#### DATA UNDER STUDY

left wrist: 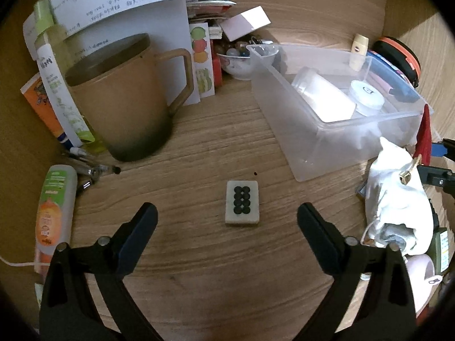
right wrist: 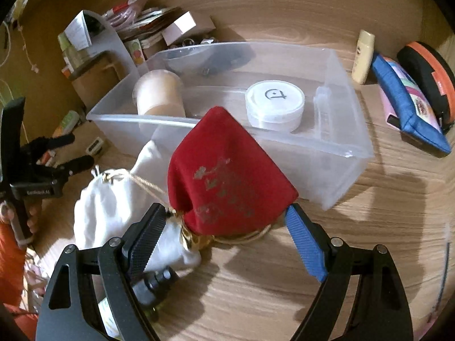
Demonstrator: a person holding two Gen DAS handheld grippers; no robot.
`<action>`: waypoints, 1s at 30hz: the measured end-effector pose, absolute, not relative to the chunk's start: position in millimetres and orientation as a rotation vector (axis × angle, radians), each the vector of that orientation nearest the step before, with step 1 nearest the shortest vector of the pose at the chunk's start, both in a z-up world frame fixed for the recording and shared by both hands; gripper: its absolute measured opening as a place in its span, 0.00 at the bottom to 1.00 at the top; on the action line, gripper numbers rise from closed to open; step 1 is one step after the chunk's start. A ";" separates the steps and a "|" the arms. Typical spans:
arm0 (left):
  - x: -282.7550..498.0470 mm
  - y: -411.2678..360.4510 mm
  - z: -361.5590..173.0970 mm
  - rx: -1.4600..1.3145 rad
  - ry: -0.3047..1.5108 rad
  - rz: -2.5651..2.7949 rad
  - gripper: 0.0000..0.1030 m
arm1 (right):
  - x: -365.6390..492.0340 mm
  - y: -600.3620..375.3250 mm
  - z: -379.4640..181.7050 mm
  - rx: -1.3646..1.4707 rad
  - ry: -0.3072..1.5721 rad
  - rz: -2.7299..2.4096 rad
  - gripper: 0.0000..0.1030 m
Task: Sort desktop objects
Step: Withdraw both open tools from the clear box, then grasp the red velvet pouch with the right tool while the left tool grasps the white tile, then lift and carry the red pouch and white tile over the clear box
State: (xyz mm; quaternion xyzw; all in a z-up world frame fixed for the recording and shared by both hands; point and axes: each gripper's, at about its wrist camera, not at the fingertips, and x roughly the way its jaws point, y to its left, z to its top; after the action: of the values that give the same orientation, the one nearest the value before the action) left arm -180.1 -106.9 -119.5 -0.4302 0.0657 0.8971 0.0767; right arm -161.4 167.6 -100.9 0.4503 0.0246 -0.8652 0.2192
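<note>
My left gripper [left wrist: 227, 216] is open and empty, its fingers either side of a white mahjong tile [left wrist: 242, 202] with black dots lying flat on the wooden desk. My right gripper [right wrist: 227, 216] is shut on a red velvet pouch [right wrist: 227, 170] and holds it in front of the clear plastic bin [right wrist: 341, 164]. The bin [left wrist: 284, 108] holds a lidded round jar [right wrist: 274, 99] and a pale cup [right wrist: 159, 93] on its side. A white drawstring pouch [right wrist: 113, 204] lies left of the red one; it also shows in the left wrist view [left wrist: 395, 199].
A large brown mug [left wrist: 122, 96] stands at the left with papers [left wrist: 113, 8], tubes [left wrist: 54, 216] and pens [left wrist: 93, 167] around it. A small bowl [left wrist: 236, 62] of beads sits behind. A blue pencil case [right wrist: 406, 105], an orange-rimmed case [right wrist: 426, 71] and a cream bottle [right wrist: 362, 56] lie right of the bin.
</note>
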 end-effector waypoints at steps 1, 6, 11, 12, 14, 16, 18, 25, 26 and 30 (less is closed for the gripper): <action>-180.8 -106.2 -120.2 -1.294 0.200 2.683 0.85 | -162.0 166.8 -101.8 1.245 0.066 -2.392 0.81; -187.5 -102.4 -127.4 -1.337 0.210 2.649 0.70 | -164.3 163.0 -108.1 1.253 0.055 -2.368 0.69; -187.2 -102.2 -126.9 -1.319 0.181 2.632 0.53 | -165.0 161.2 -110.4 1.233 0.016 -2.326 0.47; -186.8 -102.5 -127.3 -1.317 0.174 2.628 0.51 | -163.9 160.4 -109.9 1.220 0.021 -2.318 0.44; -186.6 -103.6 -127.1 -1.316 0.156 2.624 0.50 | -161.6 158.7 -109.0 1.197 0.045 -2.325 0.35; -186.7 -103.7 -127.2 -1.304 0.158 2.624 0.45 | -159.7 157.4 -108.5 1.177 0.066 -2.331 0.32; -187.0 -101.4 -127.7 -1.290 0.162 2.618 0.39 | -157.8 158.7 -107.2 1.158 0.060 -2.337 0.28; -185.6 -92.3 -127.5 -1.259 0.210 2.612 0.23 | -149.9 173.5 -91.5 1.081 0.017 -2.385 0.27; -185.5 -91.1 -127.5 -1.258 0.216 2.616 0.23 | -148.4 176.7 -88.5 1.069 0.012 -2.394 0.27; -183.9 -88.6 -127.6 -1.260 0.228 2.637 0.23 | -142.5 190.9 -78.1 1.033 -0.006 -2.422 0.27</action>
State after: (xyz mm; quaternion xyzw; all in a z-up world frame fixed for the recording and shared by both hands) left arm -183.9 -88.6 -127.6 -0.4273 0.0772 0.8946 0.1050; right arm -142.5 190.9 -78.1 0.3796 -0.0024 -0.8903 0.2517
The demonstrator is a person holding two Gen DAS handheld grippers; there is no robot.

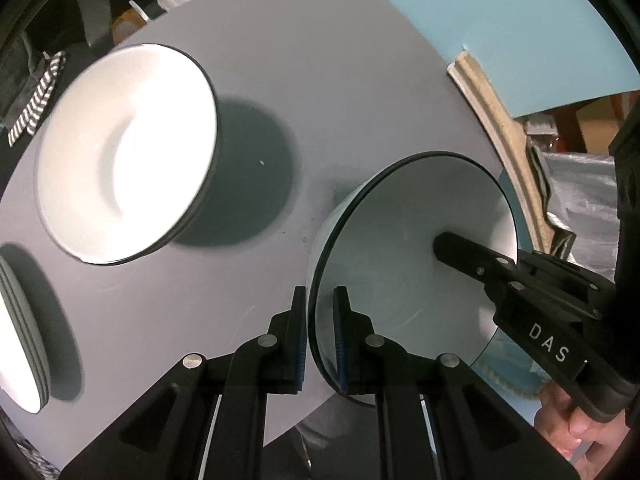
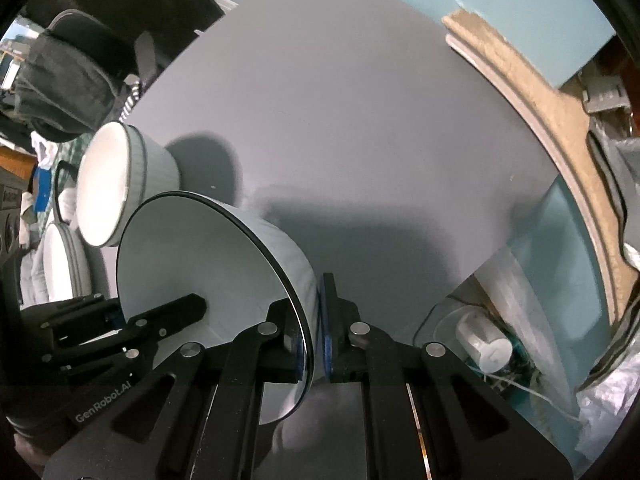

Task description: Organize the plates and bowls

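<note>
Both grippers hold one pale blue bowl with a dark rim point(image 1: 404, 264), also in the right wrist view point(image 2: 192, 256), above the grey mat point(image 1: 320, 80). My left gripper point(image 1: 320, 340) is shut on its near rim, one finger inside, one outside. My right gripper point(image 2: 312, 340) is shut on the opposite rim; its finger point(image 1: 460, 252) shows inside the bowl in the left wrist view. A second bowl, white inside point(image 1: 128, 156), stands on the mat at the left, also in the right wrist view point(image 2: 120, 184). A stack of plates point(image 1: 20, 344) lies at the far left edge.
The grey mat point(image 2: 340, 120) lies on a light blue table point(image 1: 480, 8). A tan wooden edge point(image 2: 540, 112) runs along the right. A clear container with a white cap point(image 2: 486, 346) sits at the lower right. Dark bags and cloth point(image 2: 64, 72) lie beyond the mat's left side.
</note>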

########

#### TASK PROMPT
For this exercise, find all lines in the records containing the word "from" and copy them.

#### RESULT OF THE TASK
`<action>`: waypoints, 1s at 30hz: the measured end-effector pose, absolute, not relative to the chunk's start: position in millimetres and orientation as a rotation vector (axis × angle, radians), each the vector of that orientation nearest the step before, with step 1 nearest the shortest vector of the pose at the chunk's start, both in a z-up world frame fixed for the recording and shared by both hands; gripper: its absolute measured opening as a place in its span, 0.00 at the bottom to 1.00 at the top; on the action line, gripper numbers rise from closed to open; step 1 is one step after the chunk's start. A ";" separates the steps and a "|" the arms. Typical spans:
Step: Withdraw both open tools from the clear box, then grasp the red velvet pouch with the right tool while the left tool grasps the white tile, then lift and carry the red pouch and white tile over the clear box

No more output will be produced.